* _Work to be completed_
Check each line of the data, and copy those where "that" appears.

Stored items from a collection:
○ ○ ○ ○ ○

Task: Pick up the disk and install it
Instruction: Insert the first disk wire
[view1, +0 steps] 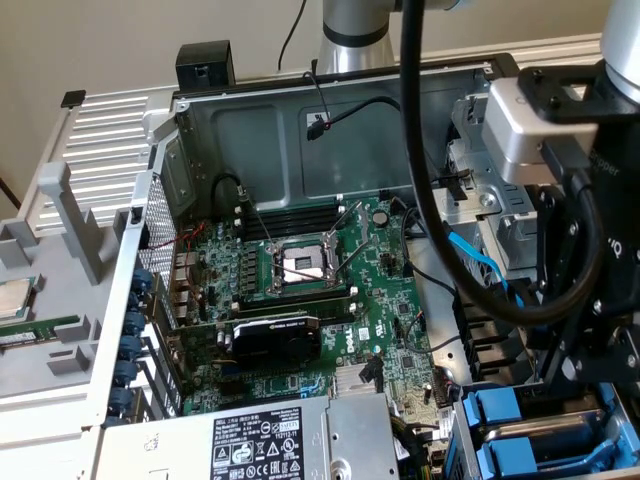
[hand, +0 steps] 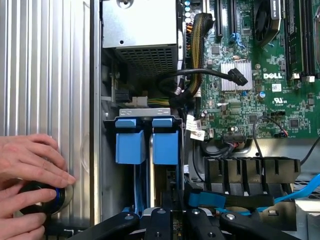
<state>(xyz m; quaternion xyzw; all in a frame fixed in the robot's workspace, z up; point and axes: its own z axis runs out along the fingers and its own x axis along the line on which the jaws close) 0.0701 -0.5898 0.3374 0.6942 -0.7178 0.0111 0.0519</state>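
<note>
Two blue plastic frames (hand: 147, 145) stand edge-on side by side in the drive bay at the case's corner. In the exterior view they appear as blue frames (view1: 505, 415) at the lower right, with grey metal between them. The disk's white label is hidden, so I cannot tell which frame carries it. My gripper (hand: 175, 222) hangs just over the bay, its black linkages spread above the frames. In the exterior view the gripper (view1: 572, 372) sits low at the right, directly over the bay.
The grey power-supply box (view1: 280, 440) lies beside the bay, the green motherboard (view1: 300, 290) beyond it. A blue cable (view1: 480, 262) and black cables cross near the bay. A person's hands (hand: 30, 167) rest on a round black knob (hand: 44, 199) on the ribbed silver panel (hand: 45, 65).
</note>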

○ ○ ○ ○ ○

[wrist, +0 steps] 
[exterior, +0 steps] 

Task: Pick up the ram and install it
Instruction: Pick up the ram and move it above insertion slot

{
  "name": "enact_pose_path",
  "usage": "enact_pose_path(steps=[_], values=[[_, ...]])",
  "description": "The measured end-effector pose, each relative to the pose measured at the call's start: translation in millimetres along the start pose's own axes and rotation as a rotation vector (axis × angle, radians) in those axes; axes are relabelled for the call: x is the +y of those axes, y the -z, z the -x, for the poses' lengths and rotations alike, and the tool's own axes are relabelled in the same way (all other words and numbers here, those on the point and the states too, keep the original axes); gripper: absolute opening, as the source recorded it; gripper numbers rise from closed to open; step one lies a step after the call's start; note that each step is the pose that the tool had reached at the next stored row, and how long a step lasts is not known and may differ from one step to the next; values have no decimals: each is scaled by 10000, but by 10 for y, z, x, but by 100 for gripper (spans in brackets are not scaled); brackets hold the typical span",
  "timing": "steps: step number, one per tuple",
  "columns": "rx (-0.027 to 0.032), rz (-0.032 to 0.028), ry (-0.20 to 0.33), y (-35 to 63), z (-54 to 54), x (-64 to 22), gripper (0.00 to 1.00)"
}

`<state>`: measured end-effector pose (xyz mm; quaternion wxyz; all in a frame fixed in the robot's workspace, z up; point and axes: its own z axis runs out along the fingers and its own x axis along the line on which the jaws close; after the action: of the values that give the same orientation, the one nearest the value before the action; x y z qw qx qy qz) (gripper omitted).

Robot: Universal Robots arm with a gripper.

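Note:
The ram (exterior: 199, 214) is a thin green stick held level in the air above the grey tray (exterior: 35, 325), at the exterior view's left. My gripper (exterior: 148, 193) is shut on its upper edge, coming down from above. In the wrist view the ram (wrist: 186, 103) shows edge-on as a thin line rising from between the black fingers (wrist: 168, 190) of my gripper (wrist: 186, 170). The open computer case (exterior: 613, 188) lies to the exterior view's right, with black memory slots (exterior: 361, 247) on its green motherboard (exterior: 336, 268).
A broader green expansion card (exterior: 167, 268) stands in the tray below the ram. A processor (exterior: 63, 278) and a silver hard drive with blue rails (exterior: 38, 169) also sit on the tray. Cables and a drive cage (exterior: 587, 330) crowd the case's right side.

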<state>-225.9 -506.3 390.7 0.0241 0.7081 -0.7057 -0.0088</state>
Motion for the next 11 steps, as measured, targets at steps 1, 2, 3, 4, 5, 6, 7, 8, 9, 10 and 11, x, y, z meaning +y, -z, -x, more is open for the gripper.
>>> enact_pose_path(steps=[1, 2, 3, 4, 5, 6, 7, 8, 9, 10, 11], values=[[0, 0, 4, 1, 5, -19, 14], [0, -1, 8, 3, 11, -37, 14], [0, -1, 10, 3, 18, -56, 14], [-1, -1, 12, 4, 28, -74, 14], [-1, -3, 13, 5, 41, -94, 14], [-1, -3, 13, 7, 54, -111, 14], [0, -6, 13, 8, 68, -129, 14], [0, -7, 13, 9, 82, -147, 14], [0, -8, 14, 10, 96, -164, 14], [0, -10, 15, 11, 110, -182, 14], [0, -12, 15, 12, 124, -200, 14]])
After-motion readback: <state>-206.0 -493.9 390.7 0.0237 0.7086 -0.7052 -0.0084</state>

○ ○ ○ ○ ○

* _Solution for this task_
  "description": "The measured end-effector pose, each relative to the pose measured at the call's start: translation in millimetres along the start pose's own axes and rotation as a rotation vector (axis × angle, radians) in those axes; axes are relabelled for the call: x is the +y of those axes, y the -z, z the -x, for the poses' lengths and rotations alike, and the tool's own axes are relabelled in the same way (all other words and numbers here, those on the point and the states too, keep the original axes); gripper: absolute opening, as the source recorded it; gripper numbers rise from closed to open; step one lies a step after the call's start; note that each step is the pose that the tool had reached at the next stored row, and how long a step lasts is not known and may differ from one step to the next; values have no decimals: each is scaled by 10000, but by 10 for y, z, x, but by 100 for gripper (spans in brackets are not scaled); brackets hold the typical span",
`<state>`: measured end-effector pose (xyz mm; quaternion wxyz; all in a frame fixed in the robot's workspace, z up; point and axes: its own z axis runs out along the fingers and its own x axis along the line on which the jaws close; after the action: of the values that give the same orientation, the one nearest the value before the action; x y z qw qx qy qz) (gripper omitted).

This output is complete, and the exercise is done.